It’s not as if Natgas cars are some untested concept. Brazil has been using them for thirty years. Globally, there are about 15m Natgas powered vehicles. Of that amount only 300,000 (2%) are in the US.
So why is the government, the car manufactures and the energy companies avoiding this opportunity? The answer is that it is much more profitable to sell expensive gasoline to consumers than it is to sell cheap Natgas.
Note: Honda makes a Natgas powered car. This vehicle was named Green Car of the year in 2011 as it gets 31 miles to the gallon with much lower emissions than gas powered cars. If there were a distribution system available, these cars would be more popular than electric cars. The cost of running cars on Natgas is about half of the cost of a gas car.
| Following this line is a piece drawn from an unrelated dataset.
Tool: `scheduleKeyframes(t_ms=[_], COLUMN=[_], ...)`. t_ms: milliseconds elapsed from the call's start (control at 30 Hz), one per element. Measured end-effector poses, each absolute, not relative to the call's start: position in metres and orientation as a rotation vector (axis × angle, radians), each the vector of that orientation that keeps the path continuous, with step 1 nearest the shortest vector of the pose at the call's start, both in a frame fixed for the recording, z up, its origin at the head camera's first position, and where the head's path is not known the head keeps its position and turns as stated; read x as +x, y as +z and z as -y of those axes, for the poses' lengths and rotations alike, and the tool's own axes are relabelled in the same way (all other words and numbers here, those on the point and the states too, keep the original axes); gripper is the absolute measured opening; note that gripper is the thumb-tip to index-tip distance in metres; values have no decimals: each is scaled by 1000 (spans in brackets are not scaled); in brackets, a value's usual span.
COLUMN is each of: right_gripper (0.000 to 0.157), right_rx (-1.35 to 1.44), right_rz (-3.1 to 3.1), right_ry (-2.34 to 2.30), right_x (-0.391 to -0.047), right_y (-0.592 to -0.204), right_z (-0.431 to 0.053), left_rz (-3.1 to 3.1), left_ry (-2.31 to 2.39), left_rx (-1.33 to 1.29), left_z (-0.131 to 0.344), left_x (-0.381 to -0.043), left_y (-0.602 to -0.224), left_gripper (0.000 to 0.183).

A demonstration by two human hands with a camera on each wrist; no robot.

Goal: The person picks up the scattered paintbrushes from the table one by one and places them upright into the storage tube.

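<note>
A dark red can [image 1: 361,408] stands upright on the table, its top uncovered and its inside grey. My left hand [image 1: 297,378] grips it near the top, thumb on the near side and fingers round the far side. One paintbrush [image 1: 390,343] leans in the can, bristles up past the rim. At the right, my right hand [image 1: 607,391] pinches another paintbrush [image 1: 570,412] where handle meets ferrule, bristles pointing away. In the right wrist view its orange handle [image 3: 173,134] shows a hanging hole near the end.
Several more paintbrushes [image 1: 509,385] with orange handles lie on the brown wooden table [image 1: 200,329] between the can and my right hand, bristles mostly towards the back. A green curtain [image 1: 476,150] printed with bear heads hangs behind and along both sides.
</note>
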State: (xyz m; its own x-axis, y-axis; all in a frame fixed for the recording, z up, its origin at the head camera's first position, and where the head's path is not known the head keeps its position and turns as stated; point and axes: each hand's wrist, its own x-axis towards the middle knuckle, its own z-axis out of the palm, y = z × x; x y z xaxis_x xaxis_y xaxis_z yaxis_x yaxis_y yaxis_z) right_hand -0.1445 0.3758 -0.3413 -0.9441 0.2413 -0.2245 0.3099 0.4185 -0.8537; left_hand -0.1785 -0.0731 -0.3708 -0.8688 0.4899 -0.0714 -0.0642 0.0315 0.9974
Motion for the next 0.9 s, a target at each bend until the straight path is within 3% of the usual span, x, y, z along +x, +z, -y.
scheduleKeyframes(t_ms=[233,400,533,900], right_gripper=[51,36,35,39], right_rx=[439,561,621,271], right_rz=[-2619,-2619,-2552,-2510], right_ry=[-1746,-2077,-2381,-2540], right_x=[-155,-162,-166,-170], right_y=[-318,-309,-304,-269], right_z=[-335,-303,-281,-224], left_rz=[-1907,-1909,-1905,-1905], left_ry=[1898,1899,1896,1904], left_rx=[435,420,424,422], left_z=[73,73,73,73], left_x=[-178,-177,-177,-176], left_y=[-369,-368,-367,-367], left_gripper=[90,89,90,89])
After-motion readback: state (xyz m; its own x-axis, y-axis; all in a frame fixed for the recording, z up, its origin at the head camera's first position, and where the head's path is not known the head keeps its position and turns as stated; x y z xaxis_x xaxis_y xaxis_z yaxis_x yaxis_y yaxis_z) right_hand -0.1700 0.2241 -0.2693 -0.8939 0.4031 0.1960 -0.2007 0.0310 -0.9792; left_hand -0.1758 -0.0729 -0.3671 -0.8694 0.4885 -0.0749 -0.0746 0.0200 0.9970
Why is the government supporting one technology over another? Why is it supporting the expensive alternative versus the cheaper one? Another example of the foxes being the cops.
There was very little net movement in the major currencies last week. I was surprised that the Euro did not weaken. The news is terrible. There is a very good chance that the French and Greek elections on May 6 will bring about political changes that will undermine the stability of the EU.
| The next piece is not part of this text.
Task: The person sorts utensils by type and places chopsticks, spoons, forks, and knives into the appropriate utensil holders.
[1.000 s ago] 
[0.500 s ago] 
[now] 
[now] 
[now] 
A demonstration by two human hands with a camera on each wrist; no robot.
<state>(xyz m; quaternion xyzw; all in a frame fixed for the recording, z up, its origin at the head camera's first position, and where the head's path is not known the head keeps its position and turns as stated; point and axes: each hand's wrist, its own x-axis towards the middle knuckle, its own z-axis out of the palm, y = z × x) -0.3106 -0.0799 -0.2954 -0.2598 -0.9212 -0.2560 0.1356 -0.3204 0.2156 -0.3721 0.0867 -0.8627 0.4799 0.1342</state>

If the French kick out Sarkozy (I think they will) then the chances of Spain getting a desperately needed rescue package will fall to zero. Without France standing shoulder to shoulder with Germany in support of the Euro, the whole experiment may fall into the crapper. Yet the Euro managed to eek out a small weekly gain against the buck.
Some are attributing the relative strength of the Euro to ongoing capital repatriation by the EU banks as they reduce their non-Euro assets. (Zero Hedge) Others are suggesting that large existing EURUSD short positions are the problem.
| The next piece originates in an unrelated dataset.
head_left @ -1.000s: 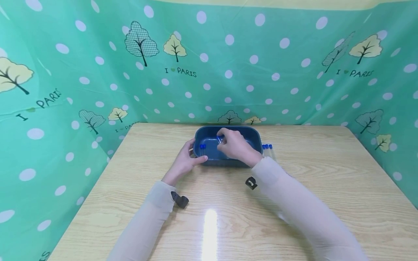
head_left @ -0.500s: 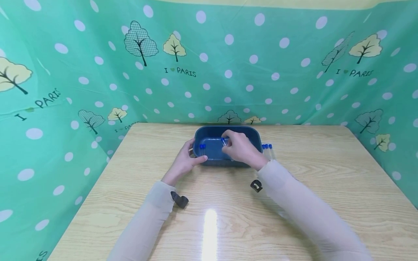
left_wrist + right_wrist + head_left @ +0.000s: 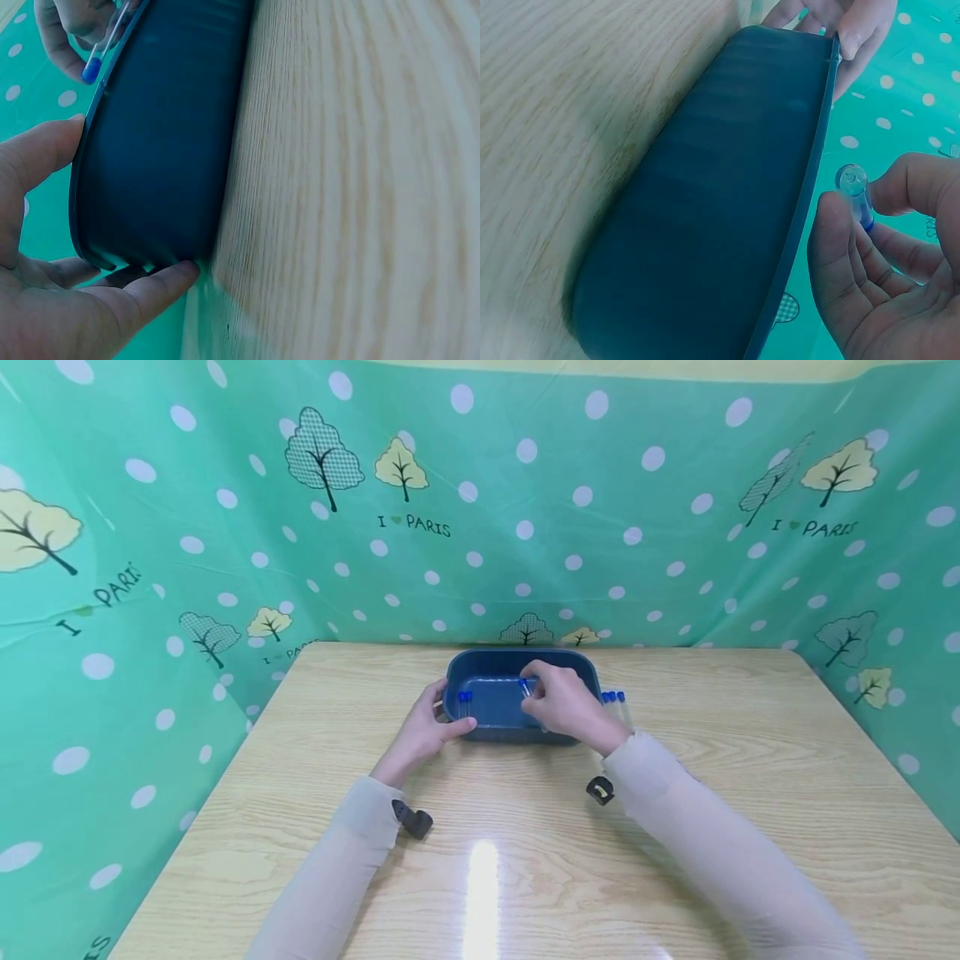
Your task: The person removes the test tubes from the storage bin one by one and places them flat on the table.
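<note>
A dark blue plastic basin (image 3: pixel 491 697) stands near the table's far edge. My left hand (image 3: pixel 420 735) grips its left end; the left wrist view shows the thumb on the rim and fingers against the end wall (image 3: pixel 157 150). Over the basin's right half, my right hand (image 3: pixel 567 703) pinches a clear test tube (image 3: pixel 527 687) with a blue cap, tilted, cap up and away. The tube's rounded bottom (image 3: pixel 852 180) faces the right wrist camera. Two blue-capped test tubes (image 3: pixel 465 698) lean side by side inside the basin at its left end.
Just right of the basin, three more blue-capped test tubes (image 3: pixel 613 698) lie on the wooden table (image 3: pixel 735 760), partly behind my right hand. A green dotted curtain (image 3: pixel 480 560) hangs behind the table and along its left side.
My right hand has moved a little to the right over the basin with the test tube, towards its front right. The left hand and basin have stayed in place.
</note>
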A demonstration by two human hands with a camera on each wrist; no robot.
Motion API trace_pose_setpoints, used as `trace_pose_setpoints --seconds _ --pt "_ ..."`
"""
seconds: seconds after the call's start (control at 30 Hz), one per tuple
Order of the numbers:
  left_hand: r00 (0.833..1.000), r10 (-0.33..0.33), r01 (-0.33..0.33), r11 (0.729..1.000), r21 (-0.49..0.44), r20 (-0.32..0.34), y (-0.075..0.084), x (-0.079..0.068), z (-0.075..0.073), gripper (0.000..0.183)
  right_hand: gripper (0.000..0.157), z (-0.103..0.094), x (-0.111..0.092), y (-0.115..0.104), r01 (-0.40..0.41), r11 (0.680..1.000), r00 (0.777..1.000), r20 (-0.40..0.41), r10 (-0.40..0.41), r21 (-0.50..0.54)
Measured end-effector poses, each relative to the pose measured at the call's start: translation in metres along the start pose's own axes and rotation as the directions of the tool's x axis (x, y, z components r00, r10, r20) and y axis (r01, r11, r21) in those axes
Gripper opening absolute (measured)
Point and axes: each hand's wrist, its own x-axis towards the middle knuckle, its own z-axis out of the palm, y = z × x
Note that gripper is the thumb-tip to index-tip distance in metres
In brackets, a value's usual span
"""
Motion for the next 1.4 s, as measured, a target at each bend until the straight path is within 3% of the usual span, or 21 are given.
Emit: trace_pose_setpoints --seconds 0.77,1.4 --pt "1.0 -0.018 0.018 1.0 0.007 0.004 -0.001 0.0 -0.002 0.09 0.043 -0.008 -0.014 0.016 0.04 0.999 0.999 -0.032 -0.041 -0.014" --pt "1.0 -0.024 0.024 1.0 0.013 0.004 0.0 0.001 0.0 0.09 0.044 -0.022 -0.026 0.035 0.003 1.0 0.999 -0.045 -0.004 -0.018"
Maybe, but I’m catching a whiff of dollar weakness. I don’t pay that much attention to the hourly trading action in FX, but I do watch how the USD trades when news comes out. When there has been “good news” the dollar has not traded higher. When there is “bad news” (the weak GDP report) the dollar has traded lower.
I believe that the US is currently in 3rd place in the race to the bottom. The EU and Japan are leading this race. So this makes me (reluctantly) a dollar bull. I’m not getting fat on this position, I’m not even getting fed, so I cut some positions on Friday. I took a small loss on some recently acquired USDYEN and took a nice profit on an older (smaller) position on USDYEN that I picked up under 79.00. I took the net gains and bought one month puts on the EURUSD.
Note: The EURCHF has been trading at less than 1/8th percent away from the intervention level of 1.2000 for over a month. This is an accident waiting to happen. It looks very quiet on the charts, but there is a steam kettle with a hot fire underneath this chart. If the French election goes against Sarkozy, I have to believe the kettle is going to blow a few rivets.
I have no exposure in the CHF crosses, but I’m watching the action. If the Swiss National Bank is forced to support its peg over the next few weeks, it will send a bunch of other lighting bolts flying.
I’ve been trying to stir the pot on Social Security this week after the release of the annual report (Link). I thought the report was ample evidence to stimulate a discussion of what changes are needed at SS, and by when. I was wrong. The terrible report and its terrible conclusions have been ignored. The typical response I get from the Defenders of SS is,
“The Trust Fund behind SS was always scheduled to run out some day; that it's happening ahead of schedule does not matter at all.”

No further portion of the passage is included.